Actualización 10 de octubre, 8:31:

Un reporte de O’Globo menciona que la víctima falleció debido a complicaciones de la COVID-19 el jueves pasado. El doctor João Pedro Rodrigues Feitosa, de 28 años, no recibió la dosis de la vacuna, sino el placebo.

El médico se encontraba en la primera línea del cuidado de pacientes con COVID-19 desde marzo. De acuerdo con personas cercanas, gozaba de buena salud y no padecía ninguna comorbilidad. Rodrigues Feitosa recibió una dosis de la sustancia en julio y en septiembre enfermó de coronavirus.
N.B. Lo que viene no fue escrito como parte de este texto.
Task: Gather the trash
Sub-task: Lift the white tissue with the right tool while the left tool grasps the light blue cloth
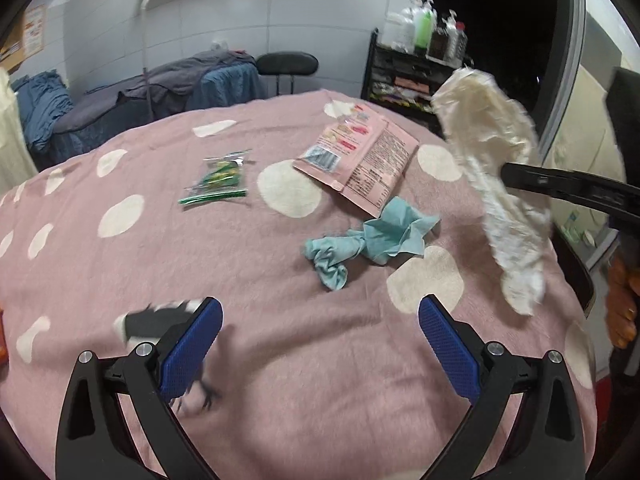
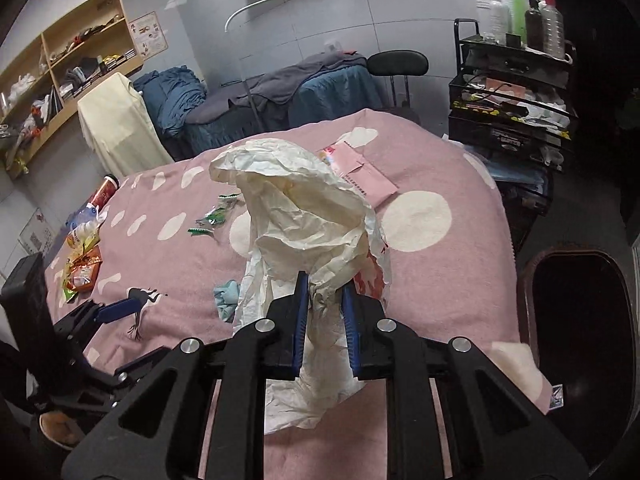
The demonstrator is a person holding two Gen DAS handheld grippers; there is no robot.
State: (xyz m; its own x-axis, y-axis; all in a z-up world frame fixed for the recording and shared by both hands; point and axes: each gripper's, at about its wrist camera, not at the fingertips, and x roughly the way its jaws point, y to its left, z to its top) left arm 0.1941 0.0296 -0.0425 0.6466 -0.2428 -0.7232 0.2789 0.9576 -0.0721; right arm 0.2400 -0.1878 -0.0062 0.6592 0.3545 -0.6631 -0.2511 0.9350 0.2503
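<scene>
Pink blanket with cream spots covers the whole surface, a bed or table, I cannot tell which; its near half is mostly bare, with free cloth between the two grippers. Left gripper hovers low over the near edge, blue pads spread wide, nothing between them, nothing touched. Right gripper is raised off the blanket near the right edge, pads pressed close on the neck of a crumpled white paper bag; the bag hangs clear of the cloth, one lobe above the fingers, one below. Beyond the right edge, on the floor, stands a dark round bin, mouth open. Mid-surface lies a crumpled teal tissue, apart from everything else. Just behind it, a pink flat packet, one corner close to the tissue. Left of the packet, well apart, a clear wrapper with green print. Along the left edge sits a cluster of snack wrappers and a red can. Past the far edge: a black chair, a heap of blue and grey bedding, a black wire rack with bottles on top at the far right corner, wooden shelves on the left wall.
</scene>
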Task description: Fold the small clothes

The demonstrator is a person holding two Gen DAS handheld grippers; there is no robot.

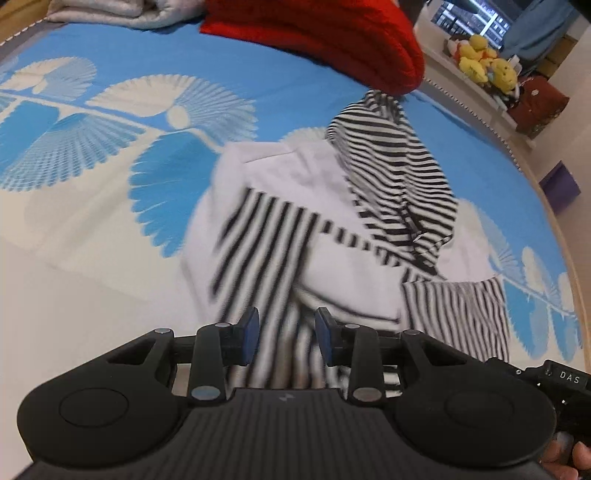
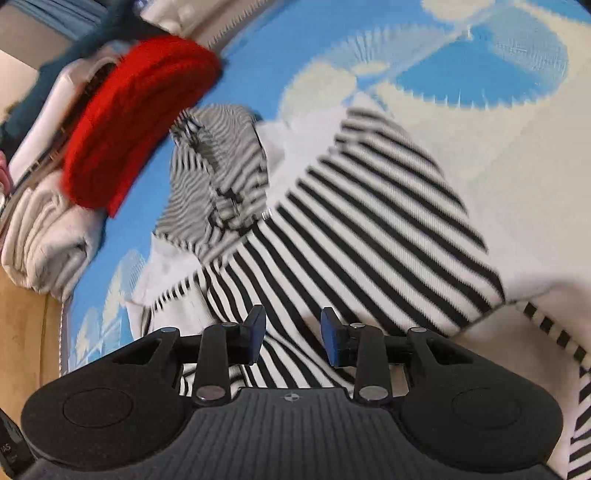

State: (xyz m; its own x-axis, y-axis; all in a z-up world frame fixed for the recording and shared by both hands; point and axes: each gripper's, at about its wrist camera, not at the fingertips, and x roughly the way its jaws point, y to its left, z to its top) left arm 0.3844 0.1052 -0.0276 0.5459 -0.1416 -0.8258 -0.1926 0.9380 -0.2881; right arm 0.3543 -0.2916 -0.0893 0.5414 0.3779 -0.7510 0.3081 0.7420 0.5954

Sumado a la teoría del placebo existen otras posibles causas de su muerte. Algunos piensan que tomó una dosis pero no fue suficiente para protegerlo y estaba en espera de recibir una segunda aplicación. Otra teoría es que la enfermedad se agravó debido a la amplificación dependiente de anticuerpos, un fenómeno en donde los anticuerpos pueden intensificar los efectos de la enfermedad en lugar de reducirlos.

Debido a que existe un acuerdo de confidencialidad, ni la agencia reguladora de salud de Brasil ni la farmacéutica pueden confirmar si el doctor Rodrigues recibió la dosis o el placebo. Tanto la Anvisa como el Instituto D’Or de Investigación y Educación confirmaron que las pruebas seguirán su marcha.

Noticia original Un voluntario de la vacuna de AstraZeneca y la Universidad de Oxford para la COVID-19 ha muerto. De acuerdo con Reuters, autoridades de salud de Brasil informaron del fallecimiento de una persona que participaba en las pruebas de fase 3 de la vacuna en el país sudamericano.

La Agencia Reguladora de Salud (Anvisa) indicó que recibieron datos de una investigación sobre este asunto, aunque no proporcionó más información. En un informe por separado, la Universidad Federal de Sao Paulo dijo que el voluntario era brasileño pero omitió los detalles.

Al igual que Anvisa, la institución educativa citó la confidencialidad médica de los involucrados en los ensayos. Pese a esto, las pruebas de la vacuna continuarán en la nación sudamericana, que se ubica como el tercer país con más casos de COVID-19 en el mundo.

Este es el segundo descalabro que sufre la vacuna de AstraZeneca y la Universidad de Oxford, una de las más prometedoras contra la COVID-19. A principios de septiembre la farmacéutica suspendió las pruebas de fase 3 luego de que una participante de Reino Unido desarrollara mielitis transversa, una inflamación poco común de la médula espinal causada por infecciones virales.

Brasil no pausará la fase de pruebas de la vacuna para la COVID-19

Un portavoz de la institución educativa dijo que una investigación independiente no arrojó que existan riesgos para continuar con la fase de pruebas.

«Tras una cuidadosa evaluación de este caso en Brasil, no ha habido preocupaciones sobre la seguridad del ensayo clínico y la revisión independiente, además del regulador brasileño, ha recomendado que el ensayo continúe».

Según los reportes, el gobierno de Brasil tiene planes de comprar la vacuna al Reino Unido y producirla en Río de Janeiro. Actualmente la Universidad Federal de Sao Paulo está ayudando a coordinar los ensayos clínicos de fase 3 en Brasil. Junto a la vacuna de AstraZeneca, el Instituto Butantan de Sao Paulo está probando la vacuna china de Sinovac.

México es otro de los países que apuestan por la vacuna de AstraZeneca y la Universidad de Oxford. En agosto se anunció que la Fundación Carlos Slim ayudaría a financiar un plan para producir entre 150 y 200 millones de dosis para América Latina.

Sumado a AstraZeneca, el gobierno de México ha firmado memorandos de entendimiento con Johnson & Johnson,CanSino Biologics Inc y Walvax Biotechnology Co Ltd para asegurar el acceso a una vacuna a tiempo.